The push is on to make single-use plastic bags extinct in Victoria.
City hall staff are recommending a six-month “roadmap” toward elimination of the bags, including a $2,000 design competition to come up with a city-branded reusable bag.
Coun. Jeremy Loveday would like to move faster, saying that the time for study is over and the city should immediately impose either a ban or a levy on disposable bags. “I’m comfortable moving forward with either a ban or a mandatory levy at this point,” said Loveday, who 18 months ago with Coun. Ben Isitt proposed a ban on single-use plastic bags.
“My vision for our coastline is not an ocean that’s increasingly filled with plastic soup — ever smaller pieces of plastic. I think the time to act is now. Other cities, states and whole countries have banned plastic bags, and I think Victoria should follow suit.”
A staff report recommends:
• Inviting groups and volunteers to inform the community about the detriments of plastic-bag waste and benefits of reusable bags.
• Workshops for businesses, industry, advocates and resident groups to share their views on potential regulation.
• Work with businesses to develop voluntary commitments to reduce plastic bag use.
• Business-led voluntary bag fee and ban actions.
• A design competition for a City of Victoria reusable retail bag with a $2,000 prize to be funded through the city’s solid waste budget.
• A public hearing in October to determine what, if any, regulatory action should be taken.
Asked by council to investigate a ban on single-use plastic bags, city staff last May suggested instead that businesses be encouraged to introduce a levy of at least 10 cents apiece on plastic and paper bags to reduce their use.
Collected fees could be invested in improving and reducing packaging.
Council responded by asking staff to do more consultation to better understand the implications of a levy.
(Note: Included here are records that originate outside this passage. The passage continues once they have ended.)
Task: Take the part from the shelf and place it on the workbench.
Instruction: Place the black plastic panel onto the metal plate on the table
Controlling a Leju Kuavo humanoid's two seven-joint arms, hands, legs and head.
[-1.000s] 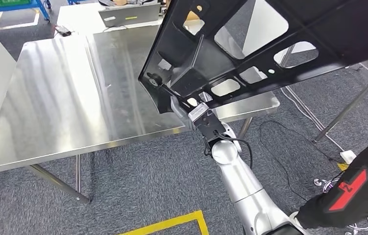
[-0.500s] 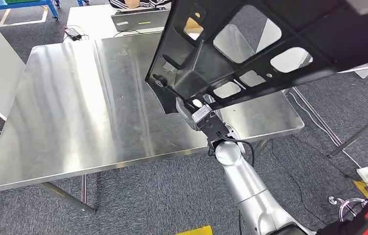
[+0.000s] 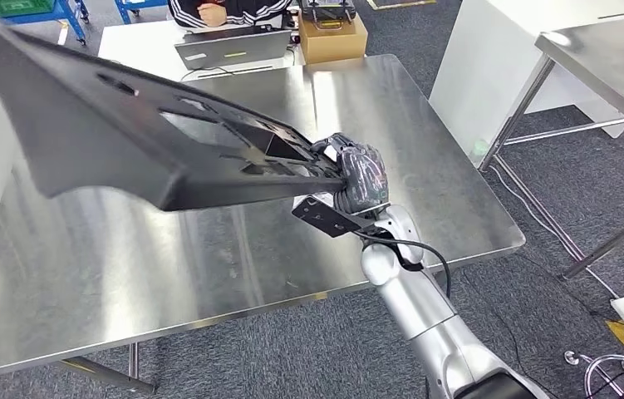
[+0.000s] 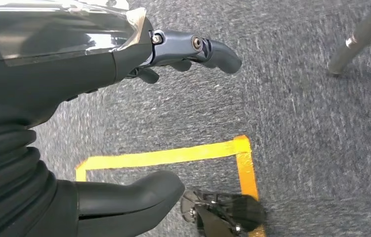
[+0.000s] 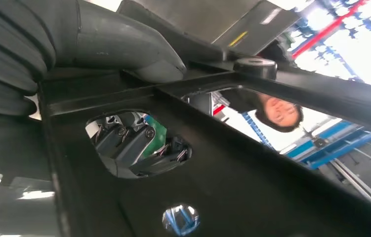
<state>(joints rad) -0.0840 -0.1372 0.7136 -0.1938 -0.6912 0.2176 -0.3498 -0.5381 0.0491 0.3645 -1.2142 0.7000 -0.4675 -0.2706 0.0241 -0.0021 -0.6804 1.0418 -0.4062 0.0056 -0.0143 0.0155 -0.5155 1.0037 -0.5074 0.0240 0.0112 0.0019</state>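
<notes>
Left hand (image 4: 139, 128): hangs beside the body above grey carpet and a yellow tape (image 4: 173, 155) corner. Fingers apart, nothing between thumb and fingers. Idle.

Right arm (image 3: 412, 295): silver, rising from the lower right of the head view, a black cable looped at the wrist.

Right hand (image 3: 358, 176): wrapped round one end of the part. In the right wrist view its thumb (image 5: 124, 44) presses on the panel's rim and its fingers (image 5: 134, 140) show through a cutout from the other side. Firm one-ended hold.

Part (image 3: 125, 137): large black panel with ribs and several cutouts. Held clear above the counter, reaching from the hand out toward the robot's left, its far end higher than the held end. Not yet resting on the steel.

Counter (image 3: 425, 150): bare stainless steel, directly beneath the part.

Beyond the counter: a cardboard box (image 3: 333, 35) and a laptop (image 3: 229, 46), with a seated person (image 3: 221, 10) behind.

Handling note, as judgement: the long unsupported end will lever against the hand. Lower slowly, level the panel first, let the flat underside meet the steel fully inside the counter's edges, and loosen the fingers only when it sits without rocking.
</notes>
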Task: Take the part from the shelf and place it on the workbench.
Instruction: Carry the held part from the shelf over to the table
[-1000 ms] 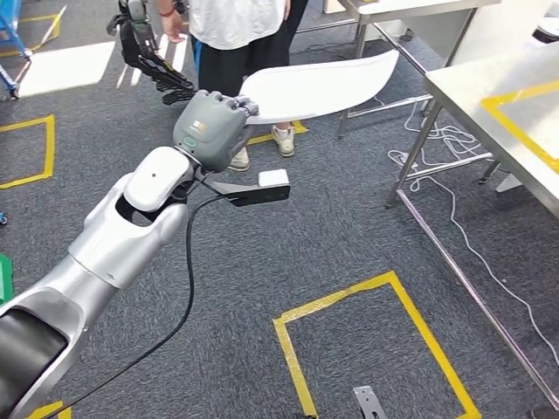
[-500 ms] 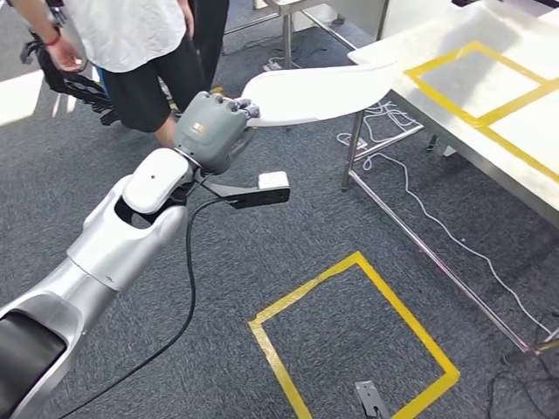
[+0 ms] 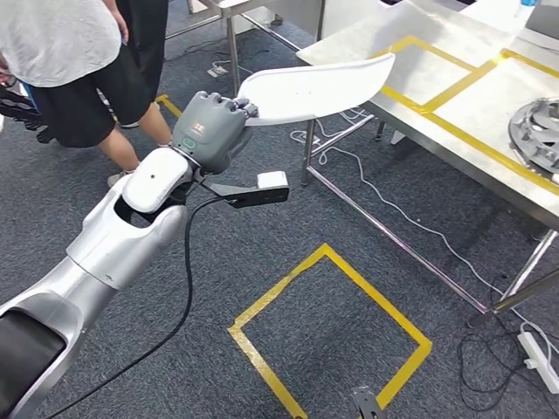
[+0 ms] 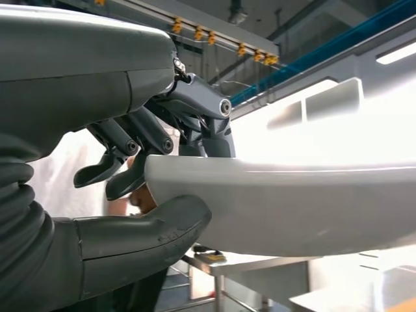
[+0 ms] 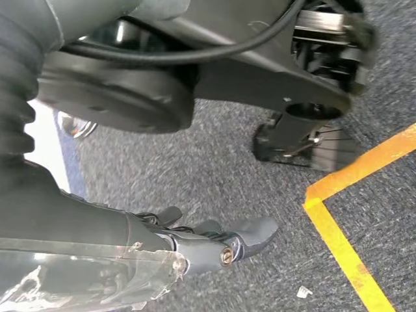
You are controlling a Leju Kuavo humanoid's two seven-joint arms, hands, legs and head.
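The left hand point(image 3: 214, 129) grips one end of the long white part point(image 3: 316, 89), holding it out level above the grey carpet point(image 3: 369, 253), with its far tip reaching over the near corner of the steel counter point(image 3: 461, 131). From the head view the hand shows as a grey casing with the fingers wrapped over the part's end; the left wrist view adds the detail of the grip, with the thick thumb point(image 4: 147, 237) pressed beneath the part's pale edge point(image 4: 294, 205) and the darker fingers point(image 4: 147, 133) curled over its top. The counter carries yellow tape lines and, at its far right, a round metal piece point(image 3: 537, 131). A yellow tape square point(image 3: 329, 327) marks the carpet below the arm, and white cables trail under the counter. A person point(image 3: 72, 61) in a white shirt and black shorts stands at the upper left. The right wrist view looks down on carpet and a yellow tape line point(image 5: 353, 214); there the right hand point(image 5: 210, 244) hangs with its fingers extended and nothing in them.
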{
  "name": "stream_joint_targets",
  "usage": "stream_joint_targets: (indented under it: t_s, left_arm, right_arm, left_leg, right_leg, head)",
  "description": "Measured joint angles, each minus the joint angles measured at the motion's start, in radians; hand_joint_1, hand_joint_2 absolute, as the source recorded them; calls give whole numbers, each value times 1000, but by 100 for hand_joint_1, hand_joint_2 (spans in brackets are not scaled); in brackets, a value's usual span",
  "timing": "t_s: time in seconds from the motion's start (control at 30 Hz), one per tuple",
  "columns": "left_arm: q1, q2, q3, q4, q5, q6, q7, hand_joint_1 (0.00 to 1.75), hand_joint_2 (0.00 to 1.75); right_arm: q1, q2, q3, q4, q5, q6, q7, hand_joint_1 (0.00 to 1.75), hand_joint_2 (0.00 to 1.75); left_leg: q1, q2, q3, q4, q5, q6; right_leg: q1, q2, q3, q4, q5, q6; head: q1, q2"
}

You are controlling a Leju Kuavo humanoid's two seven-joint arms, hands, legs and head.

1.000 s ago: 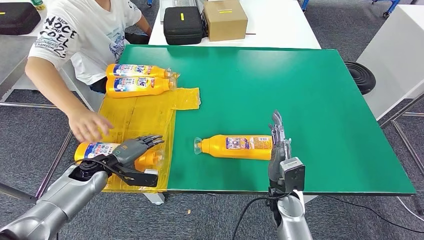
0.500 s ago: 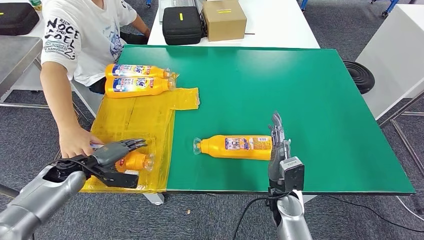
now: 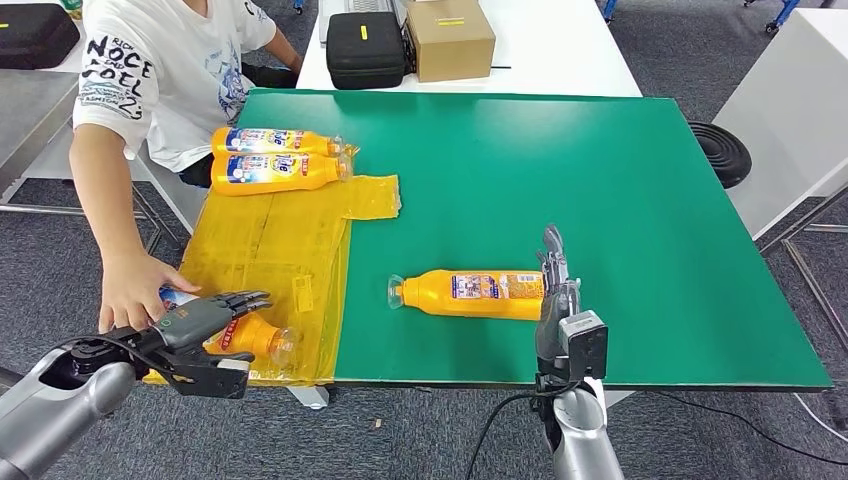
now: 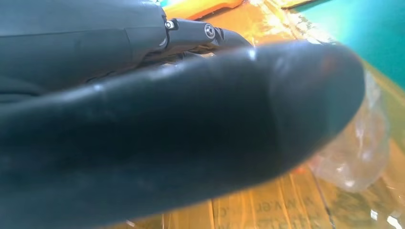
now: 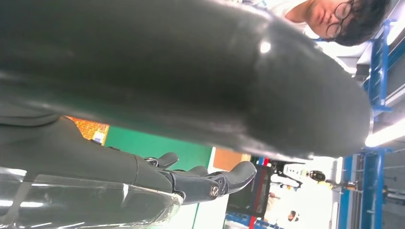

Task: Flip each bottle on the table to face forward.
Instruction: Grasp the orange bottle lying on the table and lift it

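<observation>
Fingers of our left hand (image 3: 200,322) lie over a bottle (image 3: 250,338) on the yellow sheet (image 3: 290,240) at the worktop's (image 3: 600,200) near left edge, seemingly gripping it; a person's hand (image 3: 135,288) touches the same bottle's base. Our right hand (image 3: 552,290) rests flat against the base of the middle bottle (image 3: 470,294), fingers straight, grasping nothing. These look like light, smooth plastic bottles that roll easily; we judge the labelled belly the best hold. Two more bottles (image 3: 275,160) lie at the sheet's far end. That person's arm crowds our left side.
</observation>
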Motion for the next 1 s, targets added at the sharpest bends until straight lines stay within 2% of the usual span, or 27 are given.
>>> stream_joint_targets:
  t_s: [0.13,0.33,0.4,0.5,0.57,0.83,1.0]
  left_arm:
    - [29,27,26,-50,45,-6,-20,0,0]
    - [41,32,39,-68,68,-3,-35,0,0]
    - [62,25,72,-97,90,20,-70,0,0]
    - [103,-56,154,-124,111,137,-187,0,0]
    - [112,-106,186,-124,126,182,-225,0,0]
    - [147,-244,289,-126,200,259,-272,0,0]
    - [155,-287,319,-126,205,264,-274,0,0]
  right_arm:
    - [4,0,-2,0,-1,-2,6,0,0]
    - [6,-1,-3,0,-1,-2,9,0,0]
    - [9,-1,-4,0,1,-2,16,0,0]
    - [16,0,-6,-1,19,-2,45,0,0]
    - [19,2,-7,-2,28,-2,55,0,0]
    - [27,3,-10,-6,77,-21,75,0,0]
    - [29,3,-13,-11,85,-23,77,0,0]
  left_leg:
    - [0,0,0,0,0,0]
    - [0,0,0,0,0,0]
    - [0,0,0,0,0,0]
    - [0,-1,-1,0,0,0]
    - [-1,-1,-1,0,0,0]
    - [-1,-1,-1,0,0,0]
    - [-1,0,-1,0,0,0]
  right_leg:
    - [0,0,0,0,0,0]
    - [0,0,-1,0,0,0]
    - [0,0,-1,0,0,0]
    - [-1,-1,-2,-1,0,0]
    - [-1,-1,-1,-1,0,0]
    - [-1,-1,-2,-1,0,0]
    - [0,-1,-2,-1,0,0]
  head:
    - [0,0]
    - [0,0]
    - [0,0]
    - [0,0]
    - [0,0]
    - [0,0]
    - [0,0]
They found there’s a consensus that single-use plastic bags are wasteful.
While advocacy groups would like to move quickly toward regulation, others favour a more phased approach. There’s general agreement that increased awareness and education is needed, says the staff report, to be considered by councillors Thursday.
The report found that businesses are worried that a Victoria-only ban would impose extra costs and create an unlevel playing field with other municipalities in the region. But many businesses are interested in partnering with the city to test bag-reduction programs.
Gillian Montgomery, manager of the Vancouver Island chapter of the environmental advocacy group Surfrider, said they have collected about 6,000 names on an online petition and some 2,000 signatures on a hard-copy petition in support of a ban.
More education and outreach is not a bad thing, Montgomery said, but action certainly shouldn’t be delayed beyond another six months. “I don’t want this to take another six months after October. I really want them to make a decision in October with implementation by January 2018,” she said.
“We’ve been working on this campaign for almost three years so we don’t want this to be delayed any further. But we also appreciate the support we’ve been getting from the city on this.”